Brielle was born hours later, five pounds and seven ounces of perfection.

Despite the joy, the months that followed were "terrible," Burnet said. Born prematurely, Brielle struggled with jaundice and colic. Mother and baby weren't sleeping, and the windowless apartment they occupied during evacuation left Brunet feeling trapped, listless.

"I still have flashbacks," she said. "Now, when I go somewhere in a hotel room and it doesn't have access to a window or some sort of sunlight, I get a bit of anxiety just from being in that place.

"If I see a lot of traffic, I just picture everyone trying to leave Fort McMurray. And if I see puffy clouds, I think smoke. That's kind of how I think about that day."

At least seven babies were born during the early days of the city-wide evacuation, including two at oilsands camps north at the city. Among the children of the fire is Briar Briscoe.

Bill Briscoe and Ninna Forte decided to name their daughter after CBC reporter Briar Stewart, whose radio reports kept them informed as they fled the city.

Fifteen days after the evacuation, on May 18, Briar Adele Briscoe was born, healthy, howling and blissfully unaware of the chaos that preceded her arrival into the world.

"I was nine months pregnant with her," said Forte. "And we kept hearing Briar Stewart on the news, reporting on the fires.
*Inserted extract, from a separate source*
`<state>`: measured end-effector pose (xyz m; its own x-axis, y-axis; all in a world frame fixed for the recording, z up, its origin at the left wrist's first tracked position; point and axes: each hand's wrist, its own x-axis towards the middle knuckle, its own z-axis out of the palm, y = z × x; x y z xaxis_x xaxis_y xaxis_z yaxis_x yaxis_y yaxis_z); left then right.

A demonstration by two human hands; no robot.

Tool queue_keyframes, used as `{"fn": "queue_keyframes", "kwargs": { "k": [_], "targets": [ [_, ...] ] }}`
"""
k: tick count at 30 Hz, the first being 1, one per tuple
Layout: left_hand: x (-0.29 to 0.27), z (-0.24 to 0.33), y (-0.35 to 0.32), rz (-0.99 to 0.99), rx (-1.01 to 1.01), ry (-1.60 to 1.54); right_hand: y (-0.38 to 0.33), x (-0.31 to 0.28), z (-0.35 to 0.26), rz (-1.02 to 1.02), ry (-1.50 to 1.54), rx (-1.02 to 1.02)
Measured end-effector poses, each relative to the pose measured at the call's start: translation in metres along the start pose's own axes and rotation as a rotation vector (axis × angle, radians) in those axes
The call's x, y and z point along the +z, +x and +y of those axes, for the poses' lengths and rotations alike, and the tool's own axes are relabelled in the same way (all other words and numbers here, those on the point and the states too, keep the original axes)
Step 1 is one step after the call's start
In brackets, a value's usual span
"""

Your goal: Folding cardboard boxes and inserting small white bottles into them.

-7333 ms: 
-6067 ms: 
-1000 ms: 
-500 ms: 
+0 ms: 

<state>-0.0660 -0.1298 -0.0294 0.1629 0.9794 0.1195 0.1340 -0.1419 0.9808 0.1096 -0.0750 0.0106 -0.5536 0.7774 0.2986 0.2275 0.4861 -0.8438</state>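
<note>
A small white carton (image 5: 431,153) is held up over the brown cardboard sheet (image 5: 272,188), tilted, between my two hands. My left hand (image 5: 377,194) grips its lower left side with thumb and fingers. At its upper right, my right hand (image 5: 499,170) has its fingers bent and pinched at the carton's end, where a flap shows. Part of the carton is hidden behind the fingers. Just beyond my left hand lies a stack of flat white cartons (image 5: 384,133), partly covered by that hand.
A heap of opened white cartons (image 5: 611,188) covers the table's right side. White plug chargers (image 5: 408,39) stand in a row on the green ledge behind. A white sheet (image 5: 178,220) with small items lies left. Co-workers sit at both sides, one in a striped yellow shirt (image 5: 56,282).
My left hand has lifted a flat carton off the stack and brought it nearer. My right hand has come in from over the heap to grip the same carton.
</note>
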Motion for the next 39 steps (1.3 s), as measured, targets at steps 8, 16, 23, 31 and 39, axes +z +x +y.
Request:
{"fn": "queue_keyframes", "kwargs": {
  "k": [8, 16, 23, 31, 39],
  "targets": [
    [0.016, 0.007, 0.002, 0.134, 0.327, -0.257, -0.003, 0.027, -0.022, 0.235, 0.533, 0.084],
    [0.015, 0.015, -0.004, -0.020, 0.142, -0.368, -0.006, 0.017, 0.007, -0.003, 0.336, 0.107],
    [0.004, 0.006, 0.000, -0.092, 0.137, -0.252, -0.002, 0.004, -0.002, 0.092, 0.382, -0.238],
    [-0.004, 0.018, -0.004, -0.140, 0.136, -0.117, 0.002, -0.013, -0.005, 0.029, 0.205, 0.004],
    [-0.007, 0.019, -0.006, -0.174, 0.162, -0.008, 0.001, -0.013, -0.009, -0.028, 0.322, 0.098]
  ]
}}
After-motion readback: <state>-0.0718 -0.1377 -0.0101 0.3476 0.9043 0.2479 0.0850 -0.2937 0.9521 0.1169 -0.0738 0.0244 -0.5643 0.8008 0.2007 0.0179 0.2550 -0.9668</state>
And her name just stuck with us, and we just said, this is such a big part of our lives, and it's always going to be a big part of our lives.

"And we didn't know what our fate was going to be. All we knew was that there was going to be three of us very soon."

When the timing is right, a few years down the road, they will tell their daughter all about her namesake, and how her hometown survived the fire.

Brunet has similar intentions. She has created a scrapbook for her daughter, documenting the chaotic hours before her birth.

"It was so intense," she said of that time. "It was hard, I must say. It was one of the hardest things we've had to go through.

"Surreal would be the right word for it."

On her toughest days, Brunet now takes solace in the smiling face of her baby girl.

"Time heals all," she said. "I believe that. It was hard for a while. I used to have bad dreams but I'm doing a lot better than I was.

"Brielle is wonderful. She's starting to take some steps. She's happy. She's a happy baby. Thank God."